Des milices qui sèment la mort au Congo au travail minutieux de citoyens unis dans la campagne Control Arms, des journalistes enquêtent au cœur des réseaux opaques de trafics d'armes. Un film haletant qui révèle cette face obscure de la mondialisation.
Avec plus de 700 millions d'armes légères en circulation et une production exponentielle, le commerce des armes, aussi florissant qu'opaque, franchit les frontières au mépris du droit international.
Les populations civiles, soumises à la violence de dictatures ou de milices incontrôlées, en sont les premières victimes : massacres, viols, exodes, et crises sanitaires.
Aujourd'hui, si les Etats-Unis restent les premiers exportateurs d'armes (55%) devant la Grande-Bretagne, la Russie, la France, Israël et l'Allemagne, de nouveaux acteurs irresponsables, et notamment la Chine, s'imposent sur le marché.

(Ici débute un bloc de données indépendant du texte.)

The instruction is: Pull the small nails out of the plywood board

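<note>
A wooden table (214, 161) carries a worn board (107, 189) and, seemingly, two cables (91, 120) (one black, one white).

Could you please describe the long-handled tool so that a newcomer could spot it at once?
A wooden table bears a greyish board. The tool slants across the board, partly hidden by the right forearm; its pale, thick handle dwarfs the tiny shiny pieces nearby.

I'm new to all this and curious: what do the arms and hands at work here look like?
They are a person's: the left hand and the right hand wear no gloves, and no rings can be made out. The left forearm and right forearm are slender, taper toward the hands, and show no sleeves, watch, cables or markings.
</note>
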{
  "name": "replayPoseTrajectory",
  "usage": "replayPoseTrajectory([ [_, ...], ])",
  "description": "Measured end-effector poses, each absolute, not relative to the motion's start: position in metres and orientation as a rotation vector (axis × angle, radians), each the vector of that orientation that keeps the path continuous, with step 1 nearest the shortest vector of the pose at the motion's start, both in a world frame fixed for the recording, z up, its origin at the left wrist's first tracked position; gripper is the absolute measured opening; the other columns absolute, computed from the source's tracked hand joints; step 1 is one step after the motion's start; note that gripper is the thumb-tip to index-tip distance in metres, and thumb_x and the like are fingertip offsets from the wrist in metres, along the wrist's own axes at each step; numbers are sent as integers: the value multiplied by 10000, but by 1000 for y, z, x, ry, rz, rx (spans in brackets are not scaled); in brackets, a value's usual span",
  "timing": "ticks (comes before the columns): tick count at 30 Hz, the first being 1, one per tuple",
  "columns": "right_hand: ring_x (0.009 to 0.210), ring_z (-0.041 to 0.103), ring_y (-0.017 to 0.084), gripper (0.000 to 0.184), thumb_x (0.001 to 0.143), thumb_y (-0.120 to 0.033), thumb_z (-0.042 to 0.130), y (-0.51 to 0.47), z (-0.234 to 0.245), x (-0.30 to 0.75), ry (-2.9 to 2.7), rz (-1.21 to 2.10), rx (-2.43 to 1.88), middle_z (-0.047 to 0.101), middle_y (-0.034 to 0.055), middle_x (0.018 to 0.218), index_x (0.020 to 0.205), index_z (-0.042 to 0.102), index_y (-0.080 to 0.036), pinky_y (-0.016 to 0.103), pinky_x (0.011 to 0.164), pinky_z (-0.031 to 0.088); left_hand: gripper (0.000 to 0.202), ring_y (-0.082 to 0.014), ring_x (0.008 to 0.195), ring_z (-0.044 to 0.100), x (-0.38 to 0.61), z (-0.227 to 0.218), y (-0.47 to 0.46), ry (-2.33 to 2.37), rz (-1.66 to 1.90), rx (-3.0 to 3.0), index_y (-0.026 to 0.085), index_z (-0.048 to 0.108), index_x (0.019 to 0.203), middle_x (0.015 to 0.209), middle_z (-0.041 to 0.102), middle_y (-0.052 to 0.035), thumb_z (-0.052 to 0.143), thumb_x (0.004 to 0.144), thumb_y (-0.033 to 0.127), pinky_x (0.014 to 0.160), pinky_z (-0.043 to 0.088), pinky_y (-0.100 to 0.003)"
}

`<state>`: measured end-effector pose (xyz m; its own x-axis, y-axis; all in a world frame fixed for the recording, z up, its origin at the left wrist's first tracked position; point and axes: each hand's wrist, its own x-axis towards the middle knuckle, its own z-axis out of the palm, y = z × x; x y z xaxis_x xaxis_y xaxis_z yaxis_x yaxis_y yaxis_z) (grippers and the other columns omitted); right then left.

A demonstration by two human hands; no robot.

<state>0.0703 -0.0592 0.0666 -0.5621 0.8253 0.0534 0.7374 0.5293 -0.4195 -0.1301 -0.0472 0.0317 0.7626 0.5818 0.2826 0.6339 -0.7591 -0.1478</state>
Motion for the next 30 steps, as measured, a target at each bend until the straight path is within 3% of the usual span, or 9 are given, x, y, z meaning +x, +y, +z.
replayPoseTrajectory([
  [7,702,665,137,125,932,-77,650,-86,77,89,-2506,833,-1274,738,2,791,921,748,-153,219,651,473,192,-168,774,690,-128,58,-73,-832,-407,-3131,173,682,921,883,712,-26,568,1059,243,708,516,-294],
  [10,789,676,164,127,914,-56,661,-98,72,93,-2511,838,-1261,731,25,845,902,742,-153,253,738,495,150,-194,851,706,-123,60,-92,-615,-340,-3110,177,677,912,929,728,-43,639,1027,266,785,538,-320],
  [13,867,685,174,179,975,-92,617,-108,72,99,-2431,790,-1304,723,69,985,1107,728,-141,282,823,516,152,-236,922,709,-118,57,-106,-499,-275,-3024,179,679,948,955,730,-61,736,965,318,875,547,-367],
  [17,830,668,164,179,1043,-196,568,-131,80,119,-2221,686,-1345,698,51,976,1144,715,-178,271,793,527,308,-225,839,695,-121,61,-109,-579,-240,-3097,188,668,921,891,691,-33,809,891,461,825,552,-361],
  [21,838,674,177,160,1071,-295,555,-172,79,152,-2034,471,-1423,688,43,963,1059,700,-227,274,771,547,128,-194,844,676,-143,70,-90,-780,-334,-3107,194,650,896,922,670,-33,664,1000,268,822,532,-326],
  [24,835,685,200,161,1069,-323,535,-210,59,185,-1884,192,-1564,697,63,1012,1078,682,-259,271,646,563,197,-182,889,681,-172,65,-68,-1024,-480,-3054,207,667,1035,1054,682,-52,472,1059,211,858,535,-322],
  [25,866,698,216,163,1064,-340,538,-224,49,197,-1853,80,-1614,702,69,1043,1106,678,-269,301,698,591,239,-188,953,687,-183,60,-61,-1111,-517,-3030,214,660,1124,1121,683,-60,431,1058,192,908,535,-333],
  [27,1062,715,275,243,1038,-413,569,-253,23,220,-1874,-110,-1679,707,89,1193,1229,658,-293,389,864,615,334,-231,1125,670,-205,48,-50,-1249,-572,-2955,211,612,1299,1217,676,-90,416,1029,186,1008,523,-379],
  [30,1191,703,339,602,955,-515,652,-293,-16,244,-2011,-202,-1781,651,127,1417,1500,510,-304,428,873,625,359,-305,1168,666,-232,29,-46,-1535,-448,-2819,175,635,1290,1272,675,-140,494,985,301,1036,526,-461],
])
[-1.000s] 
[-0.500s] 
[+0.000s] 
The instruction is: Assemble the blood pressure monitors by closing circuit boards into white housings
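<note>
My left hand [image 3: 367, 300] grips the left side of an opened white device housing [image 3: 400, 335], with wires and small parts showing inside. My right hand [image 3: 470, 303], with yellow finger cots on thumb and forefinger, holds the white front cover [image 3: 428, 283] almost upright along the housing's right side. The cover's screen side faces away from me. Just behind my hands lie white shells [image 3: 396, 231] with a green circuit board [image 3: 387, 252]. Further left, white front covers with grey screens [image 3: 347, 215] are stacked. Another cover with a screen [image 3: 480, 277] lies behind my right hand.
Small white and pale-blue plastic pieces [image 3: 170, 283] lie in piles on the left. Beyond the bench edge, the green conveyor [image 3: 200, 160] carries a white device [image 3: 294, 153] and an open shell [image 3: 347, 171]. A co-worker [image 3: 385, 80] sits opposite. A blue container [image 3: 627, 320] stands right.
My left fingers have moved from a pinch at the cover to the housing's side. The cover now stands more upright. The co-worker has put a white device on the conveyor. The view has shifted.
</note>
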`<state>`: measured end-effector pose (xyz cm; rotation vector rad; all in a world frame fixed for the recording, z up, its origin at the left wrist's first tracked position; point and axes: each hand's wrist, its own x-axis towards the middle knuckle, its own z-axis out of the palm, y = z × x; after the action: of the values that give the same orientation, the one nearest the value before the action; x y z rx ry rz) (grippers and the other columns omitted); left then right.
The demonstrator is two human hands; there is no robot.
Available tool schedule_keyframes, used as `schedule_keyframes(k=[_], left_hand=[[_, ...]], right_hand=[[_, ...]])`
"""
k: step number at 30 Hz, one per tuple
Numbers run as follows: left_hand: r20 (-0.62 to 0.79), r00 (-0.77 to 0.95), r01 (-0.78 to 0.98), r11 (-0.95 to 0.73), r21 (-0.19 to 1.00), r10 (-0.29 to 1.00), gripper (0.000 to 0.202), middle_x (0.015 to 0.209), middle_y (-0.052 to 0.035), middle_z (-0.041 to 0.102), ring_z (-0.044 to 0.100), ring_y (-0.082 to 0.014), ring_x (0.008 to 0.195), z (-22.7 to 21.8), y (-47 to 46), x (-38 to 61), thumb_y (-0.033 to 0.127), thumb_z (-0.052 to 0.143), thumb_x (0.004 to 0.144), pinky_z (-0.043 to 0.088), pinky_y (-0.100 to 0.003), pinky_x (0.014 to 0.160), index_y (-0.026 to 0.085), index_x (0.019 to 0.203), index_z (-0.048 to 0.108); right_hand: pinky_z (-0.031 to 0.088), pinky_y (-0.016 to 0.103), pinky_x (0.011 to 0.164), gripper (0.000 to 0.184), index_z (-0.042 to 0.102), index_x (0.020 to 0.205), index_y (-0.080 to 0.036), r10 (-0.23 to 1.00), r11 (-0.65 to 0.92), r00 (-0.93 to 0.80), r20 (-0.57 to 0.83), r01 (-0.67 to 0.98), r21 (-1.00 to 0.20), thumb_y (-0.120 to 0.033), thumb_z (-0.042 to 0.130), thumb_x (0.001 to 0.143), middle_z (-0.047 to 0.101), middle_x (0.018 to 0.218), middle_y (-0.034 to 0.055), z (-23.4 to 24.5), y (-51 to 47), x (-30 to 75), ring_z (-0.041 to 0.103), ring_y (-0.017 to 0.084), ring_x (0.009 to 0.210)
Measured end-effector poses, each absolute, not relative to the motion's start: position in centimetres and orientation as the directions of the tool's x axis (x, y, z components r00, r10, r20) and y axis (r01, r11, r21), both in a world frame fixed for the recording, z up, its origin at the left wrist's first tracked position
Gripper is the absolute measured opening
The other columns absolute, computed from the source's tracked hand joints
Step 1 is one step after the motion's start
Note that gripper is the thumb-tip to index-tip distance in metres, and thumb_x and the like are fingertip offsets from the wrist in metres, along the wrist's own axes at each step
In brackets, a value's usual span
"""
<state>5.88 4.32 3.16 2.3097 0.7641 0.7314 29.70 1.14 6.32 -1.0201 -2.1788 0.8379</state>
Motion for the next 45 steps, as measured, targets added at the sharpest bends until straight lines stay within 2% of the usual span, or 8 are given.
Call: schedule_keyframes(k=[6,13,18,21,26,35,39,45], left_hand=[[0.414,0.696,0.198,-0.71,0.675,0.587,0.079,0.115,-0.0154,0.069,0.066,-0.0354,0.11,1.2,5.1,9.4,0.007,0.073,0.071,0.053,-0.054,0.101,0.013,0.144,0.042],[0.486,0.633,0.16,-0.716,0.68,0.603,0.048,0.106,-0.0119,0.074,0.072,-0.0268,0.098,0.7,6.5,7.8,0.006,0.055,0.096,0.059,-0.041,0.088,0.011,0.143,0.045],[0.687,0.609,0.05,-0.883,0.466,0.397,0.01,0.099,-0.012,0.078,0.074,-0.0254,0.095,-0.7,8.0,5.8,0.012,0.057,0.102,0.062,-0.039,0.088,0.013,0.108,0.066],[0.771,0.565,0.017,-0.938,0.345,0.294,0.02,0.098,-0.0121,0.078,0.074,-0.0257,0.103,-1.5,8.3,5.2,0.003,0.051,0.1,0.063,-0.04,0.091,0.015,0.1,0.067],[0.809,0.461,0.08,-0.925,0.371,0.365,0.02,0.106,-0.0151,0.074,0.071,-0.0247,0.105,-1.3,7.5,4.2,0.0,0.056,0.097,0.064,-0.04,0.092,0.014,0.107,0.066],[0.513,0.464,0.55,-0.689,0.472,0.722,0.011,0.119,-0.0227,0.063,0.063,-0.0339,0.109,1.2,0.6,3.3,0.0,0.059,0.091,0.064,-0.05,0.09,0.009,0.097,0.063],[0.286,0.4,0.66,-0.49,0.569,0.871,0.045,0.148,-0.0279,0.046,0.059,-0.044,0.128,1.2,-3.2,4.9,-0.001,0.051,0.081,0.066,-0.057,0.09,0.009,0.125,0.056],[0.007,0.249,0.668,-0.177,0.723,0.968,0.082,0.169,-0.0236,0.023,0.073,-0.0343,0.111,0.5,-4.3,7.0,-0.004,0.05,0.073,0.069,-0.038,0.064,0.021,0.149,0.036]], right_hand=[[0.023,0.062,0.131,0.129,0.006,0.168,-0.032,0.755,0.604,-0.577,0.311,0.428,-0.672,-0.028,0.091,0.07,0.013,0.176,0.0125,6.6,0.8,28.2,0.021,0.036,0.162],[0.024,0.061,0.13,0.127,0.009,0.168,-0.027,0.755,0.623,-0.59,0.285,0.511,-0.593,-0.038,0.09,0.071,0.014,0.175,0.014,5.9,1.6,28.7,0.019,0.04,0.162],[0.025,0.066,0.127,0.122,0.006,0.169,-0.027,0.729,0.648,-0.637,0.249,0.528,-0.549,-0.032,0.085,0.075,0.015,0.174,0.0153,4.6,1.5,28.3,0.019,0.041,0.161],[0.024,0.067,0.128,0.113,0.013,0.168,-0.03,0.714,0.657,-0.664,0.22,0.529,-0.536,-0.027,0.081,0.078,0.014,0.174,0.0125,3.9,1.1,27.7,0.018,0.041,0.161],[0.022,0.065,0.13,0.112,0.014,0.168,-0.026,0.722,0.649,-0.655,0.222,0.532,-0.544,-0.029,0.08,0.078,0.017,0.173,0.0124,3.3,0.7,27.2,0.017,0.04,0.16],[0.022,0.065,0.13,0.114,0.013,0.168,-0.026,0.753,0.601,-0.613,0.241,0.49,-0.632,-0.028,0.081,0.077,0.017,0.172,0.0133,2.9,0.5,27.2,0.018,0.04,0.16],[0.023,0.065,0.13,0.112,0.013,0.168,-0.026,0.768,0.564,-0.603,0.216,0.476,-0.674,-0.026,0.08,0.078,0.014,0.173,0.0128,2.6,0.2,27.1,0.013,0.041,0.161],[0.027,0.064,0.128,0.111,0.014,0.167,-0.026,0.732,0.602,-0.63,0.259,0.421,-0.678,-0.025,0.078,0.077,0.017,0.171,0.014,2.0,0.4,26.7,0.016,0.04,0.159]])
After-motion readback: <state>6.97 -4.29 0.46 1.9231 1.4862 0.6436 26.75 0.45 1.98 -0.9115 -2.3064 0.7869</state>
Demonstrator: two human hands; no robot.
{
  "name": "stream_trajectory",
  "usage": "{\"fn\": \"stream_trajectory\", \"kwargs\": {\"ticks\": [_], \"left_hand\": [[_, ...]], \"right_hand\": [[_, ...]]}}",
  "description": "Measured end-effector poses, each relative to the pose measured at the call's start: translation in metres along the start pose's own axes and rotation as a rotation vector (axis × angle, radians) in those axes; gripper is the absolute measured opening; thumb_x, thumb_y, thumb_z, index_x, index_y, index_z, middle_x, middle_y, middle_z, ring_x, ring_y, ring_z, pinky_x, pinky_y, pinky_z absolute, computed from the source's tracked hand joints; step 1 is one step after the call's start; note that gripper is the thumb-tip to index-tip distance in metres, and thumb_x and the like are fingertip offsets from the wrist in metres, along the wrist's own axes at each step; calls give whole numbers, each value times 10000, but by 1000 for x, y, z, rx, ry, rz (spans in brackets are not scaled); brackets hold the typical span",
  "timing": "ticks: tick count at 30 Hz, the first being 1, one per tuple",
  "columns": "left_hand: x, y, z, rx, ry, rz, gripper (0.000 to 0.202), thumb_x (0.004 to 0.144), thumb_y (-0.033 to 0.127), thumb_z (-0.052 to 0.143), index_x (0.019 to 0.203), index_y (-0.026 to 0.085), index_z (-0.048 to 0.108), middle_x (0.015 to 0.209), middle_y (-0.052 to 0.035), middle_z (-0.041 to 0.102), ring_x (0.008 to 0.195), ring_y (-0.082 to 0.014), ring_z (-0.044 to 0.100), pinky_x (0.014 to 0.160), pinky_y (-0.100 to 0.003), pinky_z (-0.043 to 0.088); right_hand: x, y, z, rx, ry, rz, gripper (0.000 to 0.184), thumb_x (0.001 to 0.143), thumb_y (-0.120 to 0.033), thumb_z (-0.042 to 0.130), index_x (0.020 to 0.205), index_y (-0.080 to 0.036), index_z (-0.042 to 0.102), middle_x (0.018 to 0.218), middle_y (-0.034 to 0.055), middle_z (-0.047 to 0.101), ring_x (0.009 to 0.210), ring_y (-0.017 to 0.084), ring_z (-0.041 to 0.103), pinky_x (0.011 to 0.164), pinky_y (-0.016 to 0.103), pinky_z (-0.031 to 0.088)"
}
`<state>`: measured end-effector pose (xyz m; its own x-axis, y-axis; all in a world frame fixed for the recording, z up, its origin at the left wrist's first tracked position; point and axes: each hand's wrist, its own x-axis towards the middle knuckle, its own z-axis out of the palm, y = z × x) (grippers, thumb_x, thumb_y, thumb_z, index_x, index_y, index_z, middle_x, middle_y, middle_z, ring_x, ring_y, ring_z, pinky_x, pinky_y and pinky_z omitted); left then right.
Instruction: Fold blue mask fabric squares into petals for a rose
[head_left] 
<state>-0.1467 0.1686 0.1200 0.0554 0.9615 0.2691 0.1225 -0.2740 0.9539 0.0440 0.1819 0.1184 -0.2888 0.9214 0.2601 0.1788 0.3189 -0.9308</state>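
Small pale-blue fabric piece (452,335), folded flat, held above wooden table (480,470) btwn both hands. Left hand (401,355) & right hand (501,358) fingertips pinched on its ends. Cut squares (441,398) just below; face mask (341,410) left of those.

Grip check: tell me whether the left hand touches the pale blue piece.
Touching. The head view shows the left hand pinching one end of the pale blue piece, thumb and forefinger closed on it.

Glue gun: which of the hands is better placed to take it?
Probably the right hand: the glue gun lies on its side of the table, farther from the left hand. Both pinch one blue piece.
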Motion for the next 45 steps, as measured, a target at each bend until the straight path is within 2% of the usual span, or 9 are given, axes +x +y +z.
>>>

Face à cette industrie mondiale qui s'expose officiellement à Paris dans les vitrines du salon Milipol, des réseaux citoyens, réunis par des ONG dans la campagne Control Arms, s'organisent. Leur objectif ? Faire ratifier aux Nations unies un traité international qui interdise l'exportation d'armes vers des régimes coupables de violation massive des Droits de l'homme.
Alors que 153 pays (sur 192) y sont favorables, les Américains s'y opposent encore, comme l'explique ici sans état d'âme John Bolton, ancien ambassadeur à l'ONU et proche de Bush. Pour pénétrer dans cette zone grise du commerce des armes et comprendre ces rouages, Paul Moreira et David André, journalistes d'investigation, ont suivi ces militants et en particulier les enquêteurs d'Amnesty International dont les méthodes scientifiques permettent de révéler ces trafics et de dénoncer les gouvernements passant outre les embargos. Banque de données, correspondants locaux : ces activistes pistent sans relâche les réseaux et les intermédiaires invisibles qui les dirigent.